Concerning the SY77's sequencer, it was the first sequencer I ever used. I can't speak to whether it is easy or hard to learn. It is certainly not easier than using a computer! But I do find myself still using it. In fact, on my upcoming solo disc I used the pattern sequencer in the SY77 to control some of my modern analog synths instead of Cubase. It was just faster for me to set up since I am so familiar with it.
It is a 16-track sequencer. Track 16 is reserved for the pattern sequencer. You can dump patterns from the pattern sequencer to a track on the main sequencer. You can copy parts between tracks, quantize after the fact, record in real time or step time, basically do all the major functions any decent sequencer has. The memory is fairly limited; only one song at a time, too. But tempo changes and time signature changes are easy to do. The song above is alternating between a measure of 6/4 and 5/4, over and over. I don't remember how I did it, but it's possible!
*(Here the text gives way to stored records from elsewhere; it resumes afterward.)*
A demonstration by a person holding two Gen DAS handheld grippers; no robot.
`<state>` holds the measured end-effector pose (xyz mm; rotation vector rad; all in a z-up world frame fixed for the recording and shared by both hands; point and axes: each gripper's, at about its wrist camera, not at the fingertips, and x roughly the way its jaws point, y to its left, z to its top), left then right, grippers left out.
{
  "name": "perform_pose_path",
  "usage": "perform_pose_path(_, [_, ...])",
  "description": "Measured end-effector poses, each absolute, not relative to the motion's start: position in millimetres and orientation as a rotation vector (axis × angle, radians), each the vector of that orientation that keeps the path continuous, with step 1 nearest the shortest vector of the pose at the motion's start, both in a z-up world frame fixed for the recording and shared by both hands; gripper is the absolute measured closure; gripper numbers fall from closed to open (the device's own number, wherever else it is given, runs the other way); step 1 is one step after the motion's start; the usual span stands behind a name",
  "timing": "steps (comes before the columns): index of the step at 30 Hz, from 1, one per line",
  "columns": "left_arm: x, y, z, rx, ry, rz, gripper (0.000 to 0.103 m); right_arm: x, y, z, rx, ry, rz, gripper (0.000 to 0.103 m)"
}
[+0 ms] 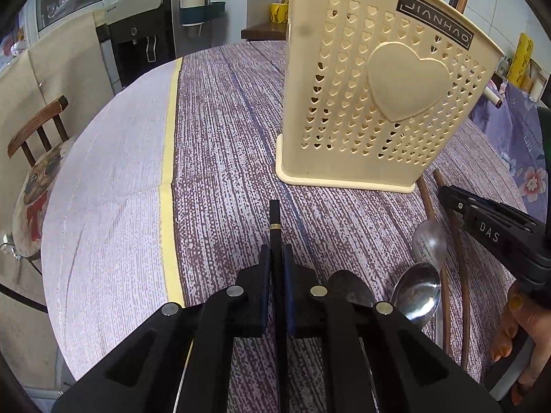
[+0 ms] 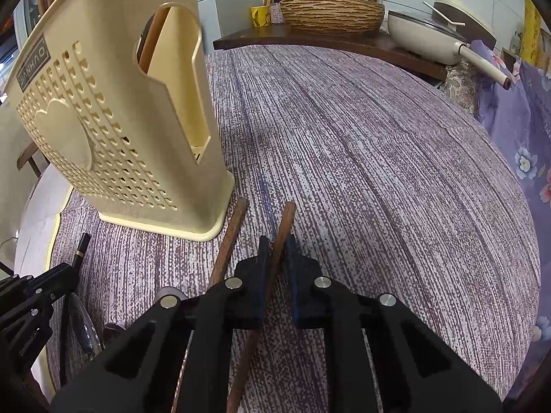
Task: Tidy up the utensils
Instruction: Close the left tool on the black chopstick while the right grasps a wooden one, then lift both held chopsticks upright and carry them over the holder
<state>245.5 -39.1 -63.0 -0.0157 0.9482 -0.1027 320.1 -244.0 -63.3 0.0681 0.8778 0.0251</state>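
My left gripper is shut on a black chopstick with a gold band, which points toward the cream utensil holder. My right gripper is shut on a brown wooden chopstick. A second brown chopstick lies just to its left on the cloth, its tip near the holder. Two metal spoons lie between the grippers. Brown chopsticks stand inside the holder. The right gripper shows at the right edge of the left wrist view, and the left gripper shows at the lower left of the right wrist view.
A round table under a purple-and-white cloth carries everything. A wooden chair stands off its left edge. Behind are a dark shelf with a woven bowl, a yellow cup and a cream pan. Floral fabric hangs at the right.
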Motion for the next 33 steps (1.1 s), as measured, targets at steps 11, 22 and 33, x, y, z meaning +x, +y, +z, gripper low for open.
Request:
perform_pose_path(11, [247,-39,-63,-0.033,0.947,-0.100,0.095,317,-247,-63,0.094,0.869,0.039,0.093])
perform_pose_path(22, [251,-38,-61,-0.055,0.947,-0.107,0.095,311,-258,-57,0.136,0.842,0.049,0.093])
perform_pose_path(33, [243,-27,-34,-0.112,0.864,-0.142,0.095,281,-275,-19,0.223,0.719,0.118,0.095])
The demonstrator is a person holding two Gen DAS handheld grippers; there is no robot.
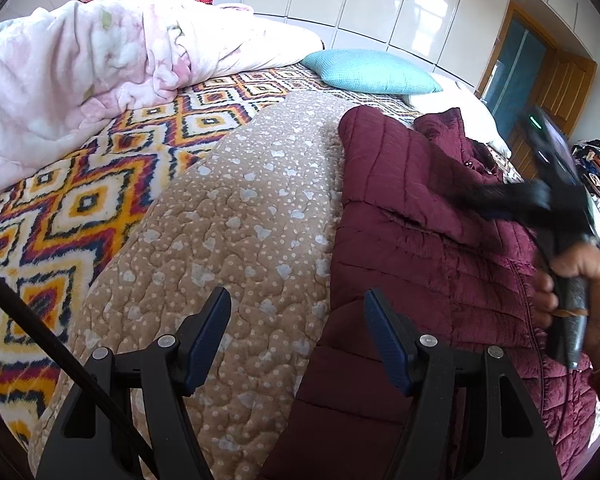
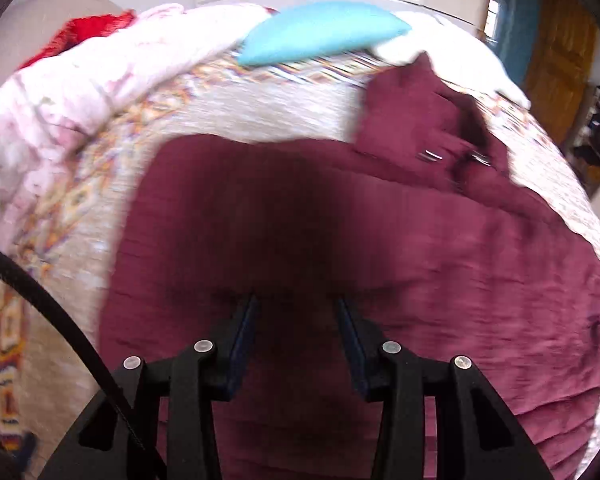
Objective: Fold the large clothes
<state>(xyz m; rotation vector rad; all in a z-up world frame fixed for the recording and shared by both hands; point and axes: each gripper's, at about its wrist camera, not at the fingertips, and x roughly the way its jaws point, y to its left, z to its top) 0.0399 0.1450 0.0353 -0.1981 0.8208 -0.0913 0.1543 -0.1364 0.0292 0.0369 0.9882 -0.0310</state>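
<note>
A maroon quilted jacket (image 1: 420, 240) lies spread on a tan dotted quilt (image 1: 240, 220) on the bed. My left gripper (image 1: 298, 304) is open and empty, hovering over the jacket's left edge where it meets the quilt. In the left wrist view the right gripper (image 1: 500, 196) is blurred, held in a hand (image 1: 588, 280) over the jacket's right side. In the right wrist view, which is motion-blurred, my right gripper (image 2: 296, 300) is open and empty just above the jacket (image 2: 380, 240), whose collar (image 2: 416, 120) lies at the far end.
A pink crumpled duvet (image 1: 80, 80) lies at the far left of the bed on a colourful diamond-patterned blanket (image 1: 80, 200). A turquoise pillow (image 1: 372, 70) lies at the far side. White wardrobes (image 1: 380, 0) and a wooden door (image 1: 560, 80) stand behind.
</note>
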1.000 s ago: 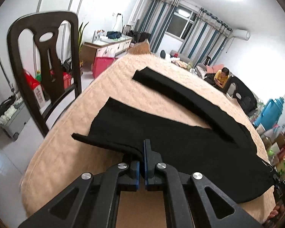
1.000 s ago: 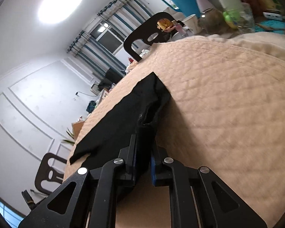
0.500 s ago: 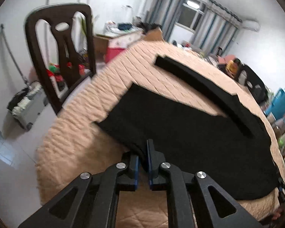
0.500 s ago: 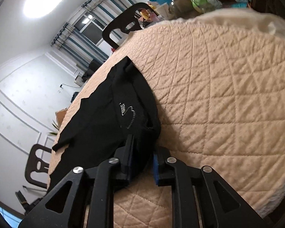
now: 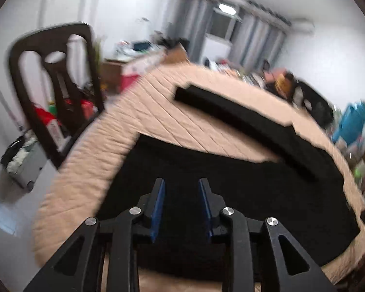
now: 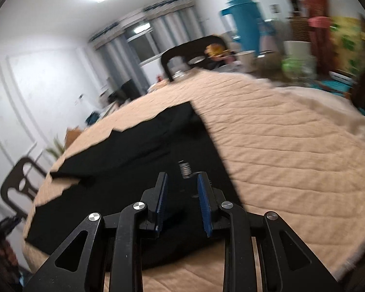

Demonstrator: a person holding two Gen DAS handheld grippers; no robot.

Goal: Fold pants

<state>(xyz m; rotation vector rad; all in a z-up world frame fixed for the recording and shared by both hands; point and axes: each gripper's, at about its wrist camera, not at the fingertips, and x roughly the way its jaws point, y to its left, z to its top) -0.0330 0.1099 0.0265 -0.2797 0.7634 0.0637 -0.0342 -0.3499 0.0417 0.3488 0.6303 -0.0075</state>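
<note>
Black pants (image 5: pixel 231 182) lie flat on the quilted bench (image 5: pixel 158 121). One leg points toward 10 o'clock. Left gripper (image 5: pixel 181 185) and right gripper (image 6: pixel 182 180): jaws apart, empty.

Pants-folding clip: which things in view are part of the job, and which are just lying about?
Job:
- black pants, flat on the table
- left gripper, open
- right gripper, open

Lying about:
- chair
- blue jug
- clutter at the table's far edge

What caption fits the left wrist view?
Open left tongs above black pants spread on the quilted table.
</note>
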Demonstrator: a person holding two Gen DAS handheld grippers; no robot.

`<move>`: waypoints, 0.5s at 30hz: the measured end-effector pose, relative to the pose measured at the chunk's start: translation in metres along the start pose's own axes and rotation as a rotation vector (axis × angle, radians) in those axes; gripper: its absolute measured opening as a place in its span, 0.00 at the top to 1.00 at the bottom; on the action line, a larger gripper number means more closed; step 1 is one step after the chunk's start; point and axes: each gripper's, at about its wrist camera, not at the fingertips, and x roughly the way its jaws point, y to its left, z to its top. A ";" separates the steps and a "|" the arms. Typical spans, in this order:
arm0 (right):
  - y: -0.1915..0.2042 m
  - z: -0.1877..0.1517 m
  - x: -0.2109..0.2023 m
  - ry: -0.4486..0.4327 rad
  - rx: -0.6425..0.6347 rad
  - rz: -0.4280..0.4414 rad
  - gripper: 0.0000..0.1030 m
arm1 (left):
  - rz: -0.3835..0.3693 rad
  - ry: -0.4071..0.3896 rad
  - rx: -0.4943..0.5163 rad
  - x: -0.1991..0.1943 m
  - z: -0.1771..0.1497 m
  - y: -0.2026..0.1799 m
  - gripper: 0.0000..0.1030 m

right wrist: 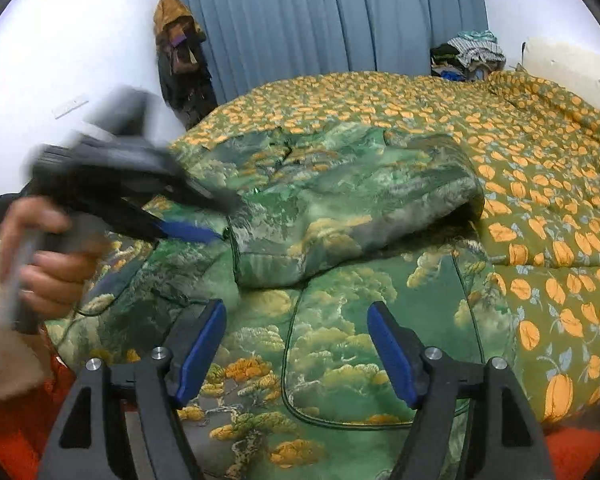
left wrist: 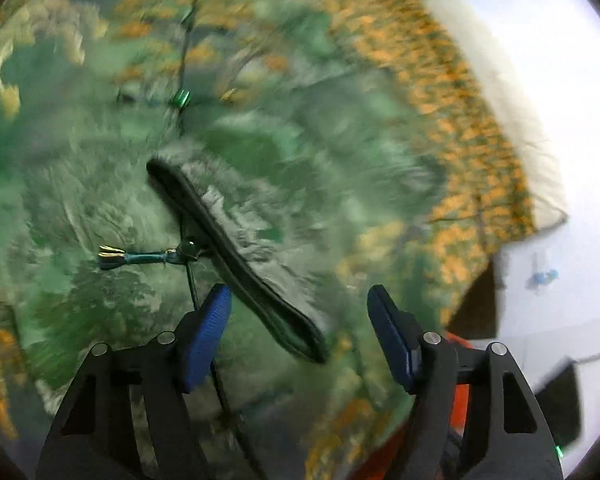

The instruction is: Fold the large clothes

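With the right gripper and left gripper both holding jaws apart and empty above the green garment on the bed, the apparently loose cord may snag and drag the fold.

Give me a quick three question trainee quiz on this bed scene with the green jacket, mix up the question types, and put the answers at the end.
1. True or false: the right gripper has its fingers closed on the green jacket.
2. Multiple choice: the jacket lies on A) a bare wooden floor, B) a quilt with orange fruit print, C) a glass desk.
3. Short answer: in the left wrist view, what dark item lies on the jacket between the left gripper fingers?

Key
1. False: the fingers stand apart above the cloth, gripping nothing.
2. B.
3. A black padded strap or trim piece; the blur hides exactly what it is.
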 end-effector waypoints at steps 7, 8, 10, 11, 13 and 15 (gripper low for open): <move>-0.010 -0.001 -0.001 -0.021 0.014 0.008 0.28 | 0.099 -0.043 0.013 0.010 -0.004 -0.019 0.93; -0.014 0.000 0.000 -0.022 0.029 0.004 0.28 | 0.106 -0.053 0.020 0.007 -0.004 -0.021 0.93; -0.021 0.002 -0.002 -0.028 0.057 -0.009 0.28 | 0.099 -0.092 0.051 -0.011 -0.004 -0.034 0.94; -0.026 0.004 -0.005 -0.041 0.076 -0.016 0.28 | 0.091 -0.119 0.080 -0.028 0.000 -0.039 0.94; -0.038 0.010 -0.011 -0.069 0.112 -0.026 0.28 | 0.101 -0.172 0.134 -0.049 0.016 -0.047 0.94; -0.057 0.021 -0.014 -0.094 0.148 -0.056 0.28 | 0.130 -0.240 0.183 -0.075 0.037 -0.051 0.94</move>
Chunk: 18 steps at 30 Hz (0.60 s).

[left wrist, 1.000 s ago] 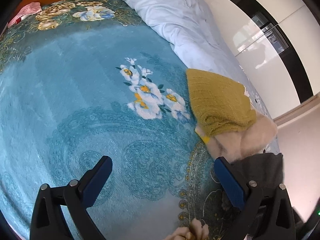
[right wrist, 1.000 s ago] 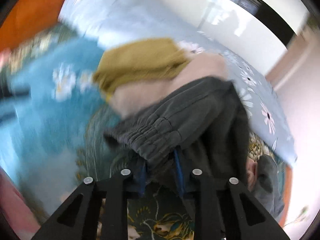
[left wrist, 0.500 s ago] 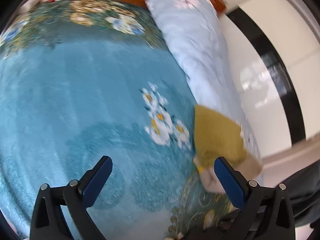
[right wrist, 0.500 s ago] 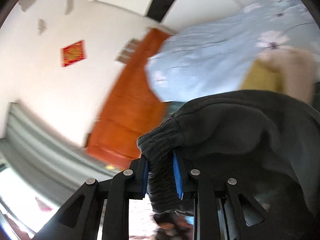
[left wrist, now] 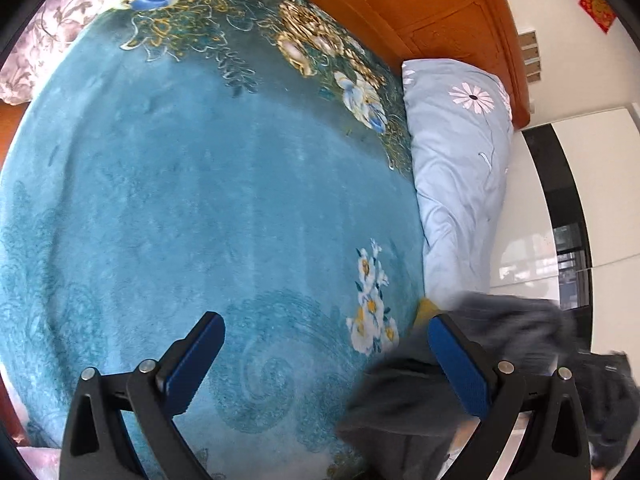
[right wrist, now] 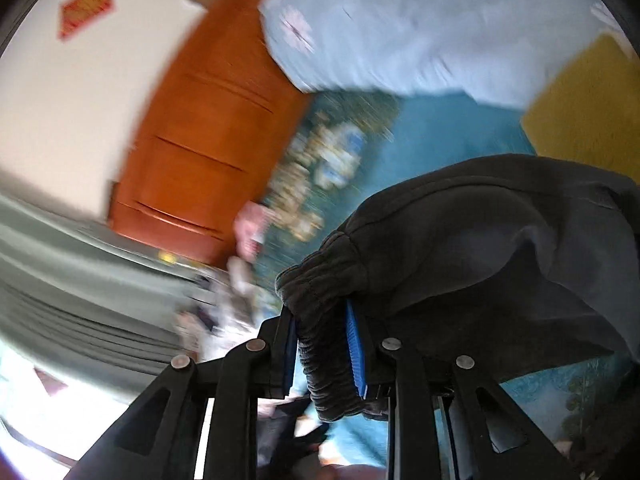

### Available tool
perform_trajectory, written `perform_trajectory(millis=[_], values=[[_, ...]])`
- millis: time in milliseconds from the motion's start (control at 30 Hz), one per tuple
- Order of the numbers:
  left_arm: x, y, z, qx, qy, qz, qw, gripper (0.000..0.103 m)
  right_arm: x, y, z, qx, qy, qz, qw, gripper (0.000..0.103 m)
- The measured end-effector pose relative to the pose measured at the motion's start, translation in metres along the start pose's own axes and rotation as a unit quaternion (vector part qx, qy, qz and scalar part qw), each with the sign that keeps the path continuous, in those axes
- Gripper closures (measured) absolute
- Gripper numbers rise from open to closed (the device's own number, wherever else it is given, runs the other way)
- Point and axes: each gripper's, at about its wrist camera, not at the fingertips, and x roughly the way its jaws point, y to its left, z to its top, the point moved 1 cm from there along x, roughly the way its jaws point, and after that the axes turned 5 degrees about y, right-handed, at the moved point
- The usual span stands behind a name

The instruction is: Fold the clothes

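- The dark grey garment [right wrist: 500,240] is thick and soft, with a gathered elastic band at one edge; it hangs over the teal floral blanket [left wrist: 208,200].
- The right gripper [right wrist: 322,344] has that band between its blue pads, jaws easing apart yet pressing the cloth.
- The left gripper [left wrist: 320,364] gapes wide, empty; the garment blurs past its right finger.
- The red wall decoration [right wrist: 86,6] is too blurred to read.
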Motion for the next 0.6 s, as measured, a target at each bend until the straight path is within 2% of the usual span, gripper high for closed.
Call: perform_trajectory(millis=[67, 100, 167, 233, 367, 433, 600], values=[[0.000, 0.002, 0.001, -0.001, 0.000, 0.003, 1.0000, 0.000, 0.032, -0.005, 0.005, 0.007, 0.027, -0.029, 0.999, 0.073], [0.001, 0.003, 0.000, 0.000, 0.001, 0.004, 1.0000, 0.000, 0.035, -0.003, 0.004, 0.010, 0.033, -0.026, 0.999, 0.066], [0.004, 0.002, 0.000, 0.002, 0.003, 0.008, 1.0000, 0.000, 0.026, 0.004, -0.010, 0.007, 0.038, -0.008, 0.999, 0.057], [0.010, 0.001, -0.001, 0.005, 0.009, 0.013, 0.9999, 0.000, 0.014, 0.000, -0.010, -0.013, 0.027, -0.016, 0.999, 0.042], [0.022, 0.002, -0.003, -0.003, 0.033, 0.026, 0.9991, 0.000, -0.055, -0.012, -0.033, -0.041, -0.017, -0.021, 0.999, 0.040], [0.030, 0.003, -0.004, -0.010, 0.046, 0.038, 0.9981, 0.000, -0.074, -0.030, -0.040, -0.033, -0.041, -0.028, 0.998, 0.034], [0.051, -0.001, -0.008, 0.002, 0.084, 0.063, 0.9945, 0.000, -0.131, -0.124, -0.111, 0.056, -0.078, -0.074, 0.993, 0.034]])
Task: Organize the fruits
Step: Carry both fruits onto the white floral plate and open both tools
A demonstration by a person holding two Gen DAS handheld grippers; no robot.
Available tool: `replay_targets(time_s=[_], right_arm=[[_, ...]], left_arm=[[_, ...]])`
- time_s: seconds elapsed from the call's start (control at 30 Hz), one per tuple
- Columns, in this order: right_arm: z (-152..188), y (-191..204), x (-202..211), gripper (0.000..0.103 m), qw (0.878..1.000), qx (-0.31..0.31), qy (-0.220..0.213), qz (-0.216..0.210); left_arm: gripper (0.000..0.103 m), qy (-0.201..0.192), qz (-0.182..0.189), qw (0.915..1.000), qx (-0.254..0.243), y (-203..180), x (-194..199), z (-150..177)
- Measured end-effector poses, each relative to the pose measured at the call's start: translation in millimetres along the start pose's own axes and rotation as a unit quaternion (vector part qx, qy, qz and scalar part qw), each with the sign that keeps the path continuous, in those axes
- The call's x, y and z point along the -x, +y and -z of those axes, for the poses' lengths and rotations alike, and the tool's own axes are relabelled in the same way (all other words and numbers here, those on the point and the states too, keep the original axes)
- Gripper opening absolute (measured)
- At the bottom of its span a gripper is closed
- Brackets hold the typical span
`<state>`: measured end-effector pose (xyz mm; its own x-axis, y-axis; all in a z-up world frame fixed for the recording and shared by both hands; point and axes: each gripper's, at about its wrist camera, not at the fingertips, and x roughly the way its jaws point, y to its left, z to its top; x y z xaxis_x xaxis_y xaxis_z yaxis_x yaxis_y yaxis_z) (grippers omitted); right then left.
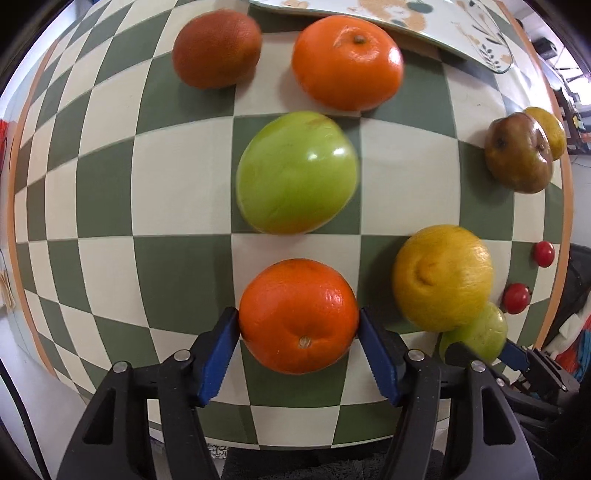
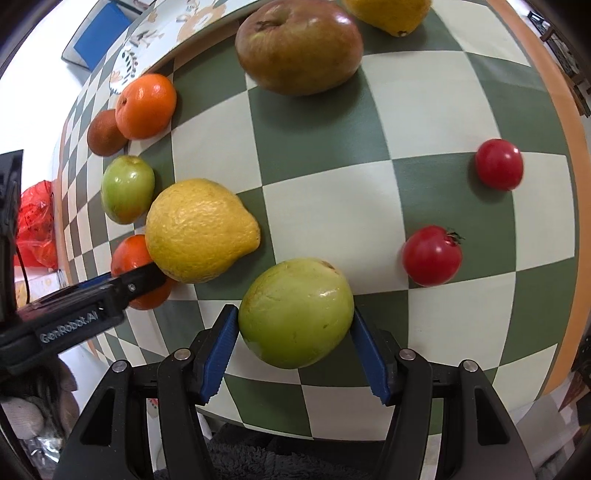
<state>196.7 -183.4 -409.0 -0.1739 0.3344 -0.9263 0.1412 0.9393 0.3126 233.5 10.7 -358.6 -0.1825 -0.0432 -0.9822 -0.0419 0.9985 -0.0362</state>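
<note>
In the left wrist view my left gripper point(image 1: 298, 314) is shut on an orange point(image 1: 299, 295), its blue pads pressing both sides, low over the green-and-cream chequered table point(image 1: 177, 280). My right gripper point(image 2: 293, 312) is likewise shut on a green fruit point(image 2: 295, 332) at the table's near edge. A large yellow lemon point(image 2: 199, 230) lies between the two held fruits. Beyond it are another green fruit point(image 1: 297, 173), a mandarin point(image 1: 347, 62) and a dark reddish orange point(image 1: 218, 48). A brown apple point(image 2: 299, 48) and two red tomatoes point(image 2: 431, 256) point(image 2: 498, 164) lie to the right.
A floral-patterned plate point(image 1: 443, 22) sits at the far edge of the table, behind the mandarin. A second yellow fruit point(image 2: 391, 14) lies behind the brown apple. A red plastic bag point(image 2: 37, 221) hangs off the table's left side. The table's orange rim point(image 2: 561, 332) runs close on the right.
</note>
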Motion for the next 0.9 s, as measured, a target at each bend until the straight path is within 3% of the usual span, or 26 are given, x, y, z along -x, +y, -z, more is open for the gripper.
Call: replay_targets(time_s=[0.2,0.33,0.53,0.67,0.8,0.9], right_arm=[[4,7,4,0.063,0.999,0.03,-0.013,0.024],[8,0,23,0.063,0.999,0.034,-0.028,0.01],[1,-3,86,0.062,0.996,0.046,-0.073,-0.024],[-46,4,129,0.062,0.99,0.058,-0.118,-0.045],[-113,25,142,0.062,0.986,0.076,-0.147,-0.028],[-171,51,130,0.062,0.984,0.086,-0.153,-0.014]], left_arm=[[0.063,-0.022,-0.002,0.9997,-0.013,-2,17,2],[0.063,-0.035,0.001,0.999,-0.027,-1,37,11],[0.063,-0.066,0.057,0.9959,-0.025,7,111,9],[0.063,-0.105,0.086,0.9904,-0.026,-8,144,-22],[0.063,-0.133,0.076,0.9881,-0.018,-27,146,-97],[0.063,-0.125,0.066,0.9898,-0.013,-29,140,-154]])
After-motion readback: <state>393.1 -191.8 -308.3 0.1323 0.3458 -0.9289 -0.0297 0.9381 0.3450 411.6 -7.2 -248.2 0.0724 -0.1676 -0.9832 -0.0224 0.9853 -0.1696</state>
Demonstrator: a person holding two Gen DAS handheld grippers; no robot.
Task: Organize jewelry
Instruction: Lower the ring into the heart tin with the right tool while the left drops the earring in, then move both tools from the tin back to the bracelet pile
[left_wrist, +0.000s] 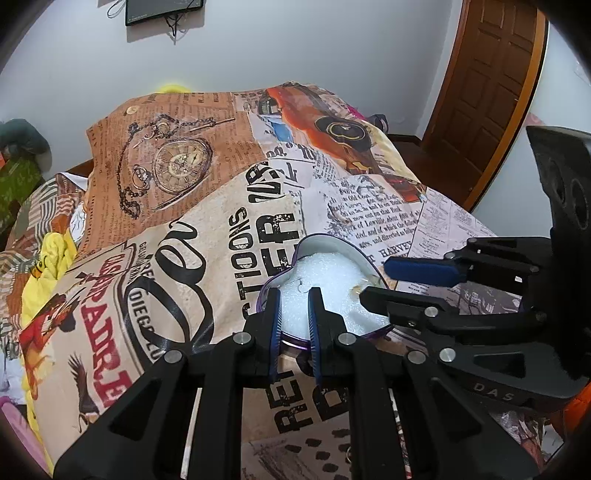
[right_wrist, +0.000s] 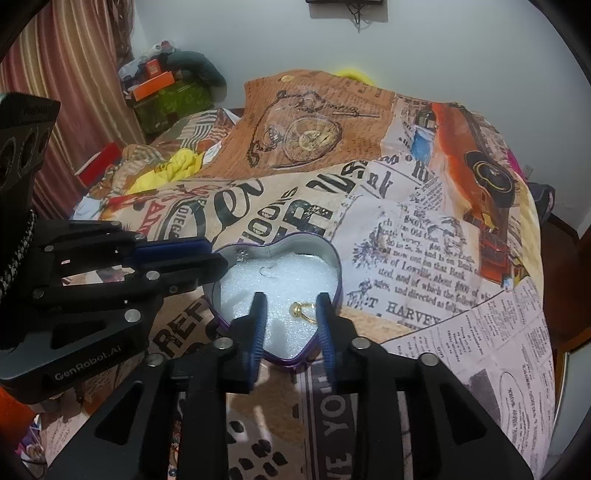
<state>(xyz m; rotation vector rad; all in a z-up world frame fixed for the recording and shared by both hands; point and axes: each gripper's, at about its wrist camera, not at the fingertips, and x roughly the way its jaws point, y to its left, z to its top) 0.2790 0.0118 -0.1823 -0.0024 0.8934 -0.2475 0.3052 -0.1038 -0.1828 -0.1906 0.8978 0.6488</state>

In many ways, the AFM of the SY77 is a virtual analog engine, especially with the resonant filters. 32 note polyphony (16 notes for AFM, 16 for AWM), up to 4 parts per voice each with its own resonant filter, EGs for each operator, panning, and filters, etc. Its a highly flexable synth.rickyd wrote:b3, you sure you did not get this from a virtual analog? lol. Talk about FM fatness, jeeeeeez. Fat and just bloated as h**l.